■ **PROMPT**
Within the records below, find each line that holds the string "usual", then copy it.

■ **RAW DATA**
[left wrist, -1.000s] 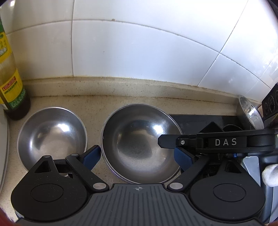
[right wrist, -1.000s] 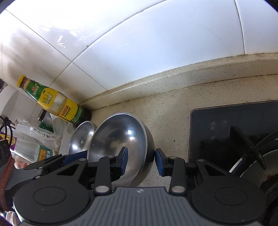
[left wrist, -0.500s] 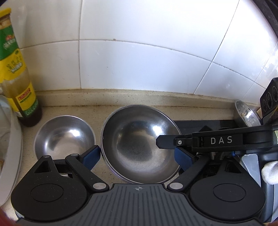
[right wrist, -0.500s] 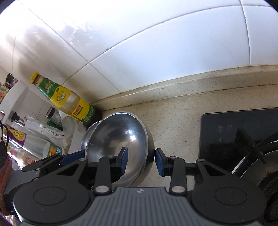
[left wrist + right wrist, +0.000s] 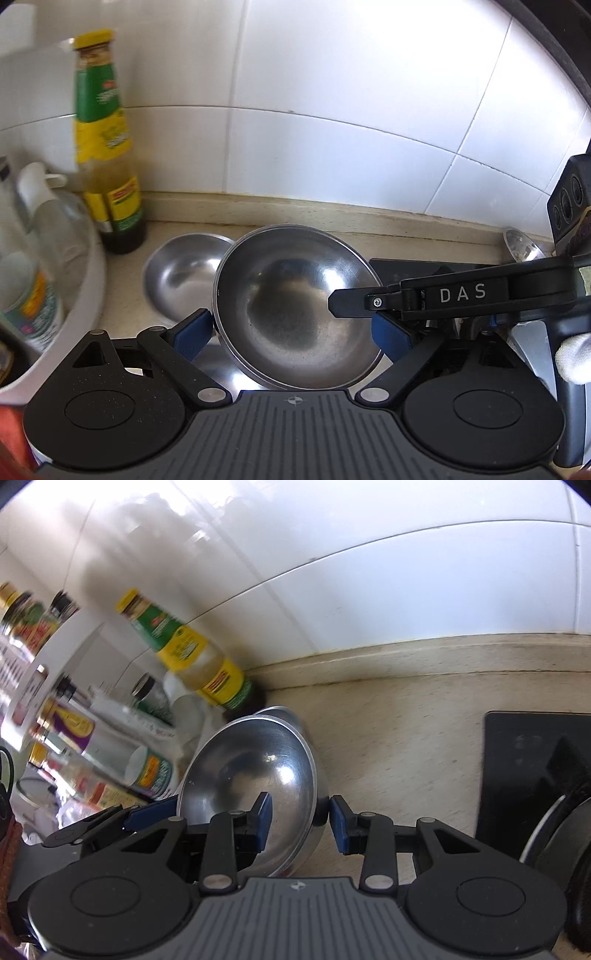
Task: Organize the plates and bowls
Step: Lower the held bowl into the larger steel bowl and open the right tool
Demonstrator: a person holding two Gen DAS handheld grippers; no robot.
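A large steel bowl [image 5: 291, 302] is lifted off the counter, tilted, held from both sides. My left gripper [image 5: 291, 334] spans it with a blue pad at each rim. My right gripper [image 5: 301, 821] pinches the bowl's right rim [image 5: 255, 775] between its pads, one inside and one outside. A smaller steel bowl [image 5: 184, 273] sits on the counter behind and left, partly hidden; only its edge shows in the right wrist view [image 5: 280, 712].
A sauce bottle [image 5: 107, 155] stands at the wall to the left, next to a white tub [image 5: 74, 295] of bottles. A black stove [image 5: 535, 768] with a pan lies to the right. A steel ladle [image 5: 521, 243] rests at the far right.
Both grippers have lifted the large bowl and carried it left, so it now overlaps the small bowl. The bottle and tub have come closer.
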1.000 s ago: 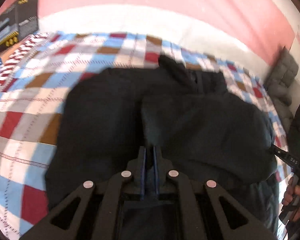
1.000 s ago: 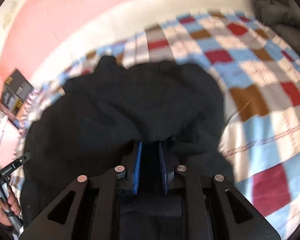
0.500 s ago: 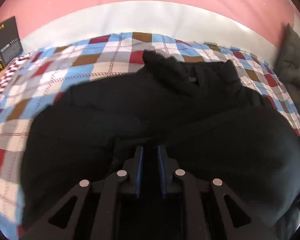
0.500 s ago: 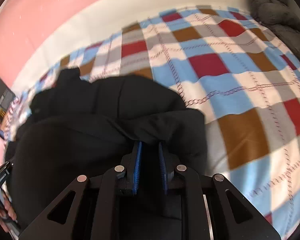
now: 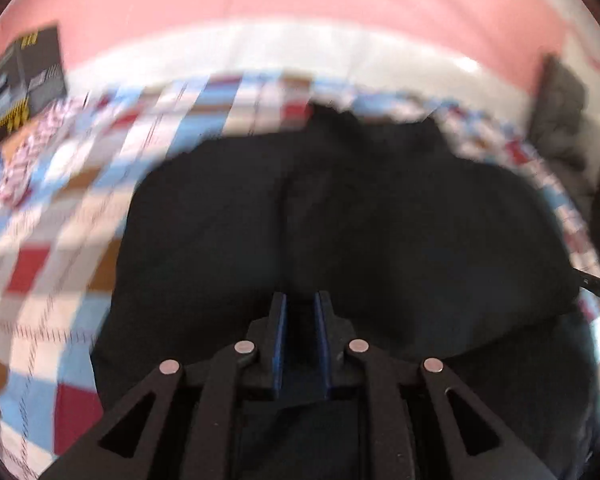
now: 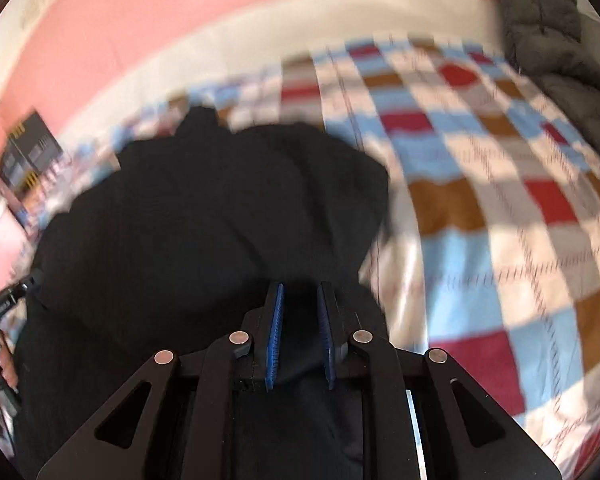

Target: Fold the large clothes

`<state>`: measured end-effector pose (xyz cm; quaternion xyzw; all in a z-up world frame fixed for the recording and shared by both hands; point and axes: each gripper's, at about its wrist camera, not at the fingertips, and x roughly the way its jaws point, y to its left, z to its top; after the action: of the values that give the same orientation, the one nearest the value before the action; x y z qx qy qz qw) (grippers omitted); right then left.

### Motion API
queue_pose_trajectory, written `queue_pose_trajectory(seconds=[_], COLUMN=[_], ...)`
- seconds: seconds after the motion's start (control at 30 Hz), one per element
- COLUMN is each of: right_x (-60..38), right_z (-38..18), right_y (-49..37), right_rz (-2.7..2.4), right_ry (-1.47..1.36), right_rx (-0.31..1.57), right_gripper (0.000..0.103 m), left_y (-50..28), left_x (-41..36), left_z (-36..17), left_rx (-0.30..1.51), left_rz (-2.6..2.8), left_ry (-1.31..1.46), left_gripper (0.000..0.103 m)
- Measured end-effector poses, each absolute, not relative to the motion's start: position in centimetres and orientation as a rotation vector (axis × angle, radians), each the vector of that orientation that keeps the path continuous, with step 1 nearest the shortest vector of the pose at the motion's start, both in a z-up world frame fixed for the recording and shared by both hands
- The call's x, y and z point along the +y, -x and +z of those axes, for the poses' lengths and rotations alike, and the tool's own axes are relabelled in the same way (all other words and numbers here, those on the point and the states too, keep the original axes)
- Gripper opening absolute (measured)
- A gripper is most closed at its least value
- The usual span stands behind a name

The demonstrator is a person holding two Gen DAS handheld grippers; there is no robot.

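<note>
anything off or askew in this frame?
Nothing damaged or spilled. The black garment lies bunched and uneven on the checkered bedspread, mid-fold, with the left gripper and right gripper each clamped on its fabric.

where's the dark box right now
The box stands far left in both wrist views, beyond the checked blanket, against the pink wall.
</note>
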<state>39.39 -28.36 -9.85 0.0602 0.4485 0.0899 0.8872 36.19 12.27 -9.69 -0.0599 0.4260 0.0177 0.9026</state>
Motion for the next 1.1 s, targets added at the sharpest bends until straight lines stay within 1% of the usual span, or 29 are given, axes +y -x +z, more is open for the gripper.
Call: queue_pose_trajectory(seconds=[0.07,0.17,0.27,0.37,0.43,0.47,0.53,0.6,0.7,0.77,0.83,0.87,0.9,1.0,1.1], right_x=[-28.0,-27.2,-26.9,-26.5,-25.8,-25.1,-24.1,-23.7,-23.8,-23.9,-23.8,-23.8,-23.8,-23.5,-23.2], right_z=[-10.8,-9.2,-6.7,-5.9,-6.4,-7.3,-9.2,-10.0,-8.6,-7.1,-5.9,-5.6,-5.5,-6.9,-8.1], right_y=[-40.1,-39.6,-37.4,-36.5,-36.9,-37.5,-38.5,-38.8,-38.1,-37.5,-37.6,-38.2,-38.8,-41.0,-41.8], right_rz=[0.175,0.144,0.193,0.227,0.239,0.236,0.245,0.220,0.212,0.234,0.236,0.240,0.237,0.217,0.213], right_ry=[-0.137,-0.102,-0.126,-0.139,-0.133,-0.118,-0.107,-0.086,-0.104,-0.111,-0.103,-0.109,-0.114,-0.135,-0.118], right_rx=[0.961,0.945,0.865,0.832,0.840,0.870,0.931,0.947,0.920,0.874,0.833,0.826,0.826,0.868,0.914], right_gripper=[0.018,0.018,0.018,0.018,0.018,0.018,0.018,0.018,0.018,0.018,0.018,0.018,0.018,0.019,0.019], left_y=[-36.5,-35.1,-32.5,-31.2,-31.4,-31.8,-32.3,-32.5,-32.4,-33.4,-35.6,-36.9,-38.6,-42.5,-42.6], left_x=[13.2,14.0,15.0,17.4,19.1,19.7,19.6,19.0,19.4,19.6,20.1,20.3,20.5,21.2,20.9], left_z=[-10.2,-8.4,-7.0,-7.3,-8.5,-9.5,-10.6,-10.5,-8.8,-7.3,-6.6,-6.7,-7.3,-10.2,-10.3], left_rx=[0.905,0.876,0.820,0.810,0.849,0.876,0.899,0.901,0.869,0.826,0.809,0.814,0.836,0.934,0.936], left_rz=[0.056,0.057,0.065,0.127,0.162,0.147,0.142,0.145,0.088,0.080,0.085,0.084,0.088,0.107,0.127], left_ry=[0.160,0.212,0.182,0.176,0.220,0.254,0.240,0.206,0.236,0.205,0.180,0.176,0.179,0.227,0.238], left_gripper=[0.010,0.010,0.010,0.016,0.016,0.017,0.017,0.017,0.017,0.018,0.024,0.027,0.027,0.029,0.029])
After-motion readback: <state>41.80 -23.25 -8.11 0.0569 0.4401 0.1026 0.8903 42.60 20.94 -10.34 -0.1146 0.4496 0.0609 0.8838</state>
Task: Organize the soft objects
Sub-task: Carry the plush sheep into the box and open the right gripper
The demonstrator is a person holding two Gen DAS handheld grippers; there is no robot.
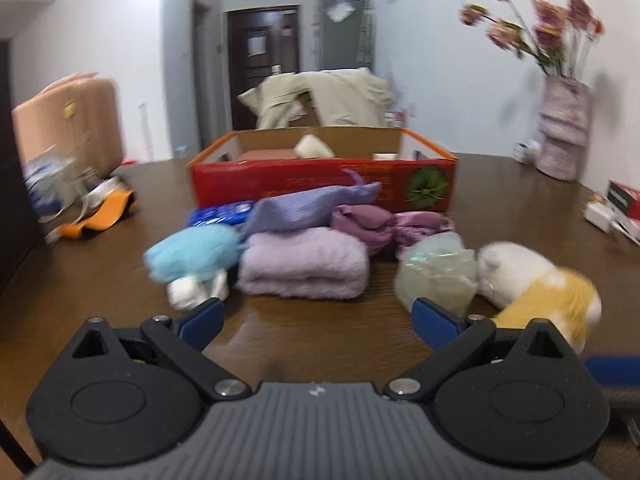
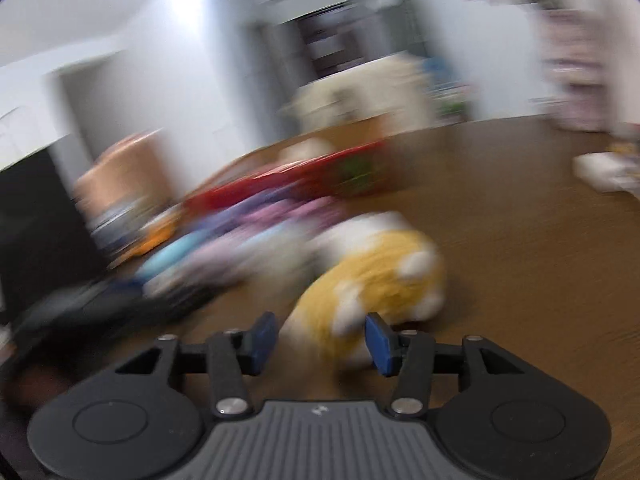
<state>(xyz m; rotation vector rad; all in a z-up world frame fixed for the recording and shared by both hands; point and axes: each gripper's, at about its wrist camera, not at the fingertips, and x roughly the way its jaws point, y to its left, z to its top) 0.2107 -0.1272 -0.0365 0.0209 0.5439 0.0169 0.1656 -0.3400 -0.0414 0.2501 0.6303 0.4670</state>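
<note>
Right gripper (image 2: 320, 338): jaws part-spread, straddling the near end of the yellow-and-white plush toy (image 2: 372, 272). The view is heavily motion-blurred, so I can't tell whether the pads actually press the plush or just flank it. Left gripper (image 1: 318, 320): jaws spread wide, nothing between them, hanging over bare table (image 1: 312, 332) in front of the pile.

Landmark is the red cardboard box (image 1: 324, 184), open-topped, on the far side of the table. Everything loose sits in front of it:
- purple pouch (image 1: 308, 208) and blue packet (image 1: 222, 213) just in front of the box wall
- mauve satin cloth (image 1: 384, 224) beside them, also close to the box
- folded lilac towel (image 1: 304, 264) one row nearer the camera
- light-blue fluffy item (image 1: 192, 254) left of the towel, white bundle (image 1: 196, 292) under it
- clear plastic bag (image 1: 438, 274) right of the towel, touching the plush toy, which is furthest right of the box front

A pale item (image 1: 314, 146) already lies inside the box.

Step, my read: early in the job, pick of the plush in progress. Next: confirm pads seat on the body, close firmly since plush compresses, lift clear of the plastic bag, carry over the box wall.

Writing: box front carries print and a green round graphic, too blurred to read. No legible brands elsewhere.
</note>
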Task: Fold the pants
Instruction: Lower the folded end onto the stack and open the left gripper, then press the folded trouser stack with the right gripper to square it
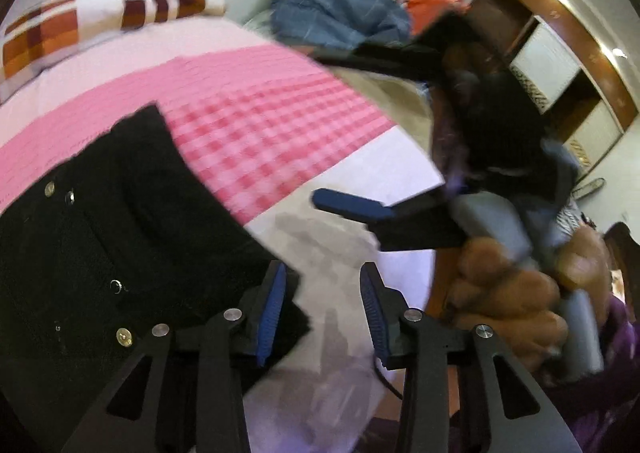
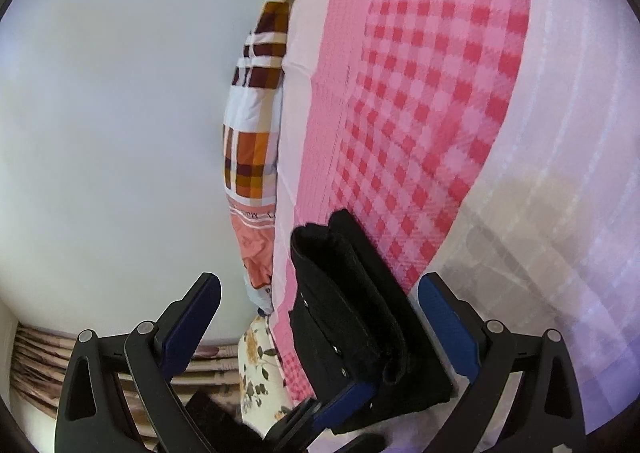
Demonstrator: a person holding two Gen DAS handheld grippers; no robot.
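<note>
Left gripper (image 1: 324,317) jaws parted, empty, one finger at folded black pants (image 1: 120,237).

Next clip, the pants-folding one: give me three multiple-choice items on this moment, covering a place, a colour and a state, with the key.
1. Where do the black pants lie?
A. on the pink checked bedspread
B. on the floor
C. on a chair

2. What colour are the pads on the left gripper?
A. red
B. blue
C. white

3. How do the left gripper's jaws stand?
A. clamped on a pillow
B. shut tight on nothing
C. apart, no cloth between them

Key: 1 A, the pants rest flat on the bedspread; 2 B, both pads are blue; 3 C, pale sheet shows in the gap between the pads.
</note>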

■ **YOUR RESPONSE**
- The usual span stands behind a name
Motion for the next 1.1 s, targets added at the sharpest bends until straight lines stay within 1% of the usual span, or 29 are given, axes +y -x +z, more is open for the gripper.

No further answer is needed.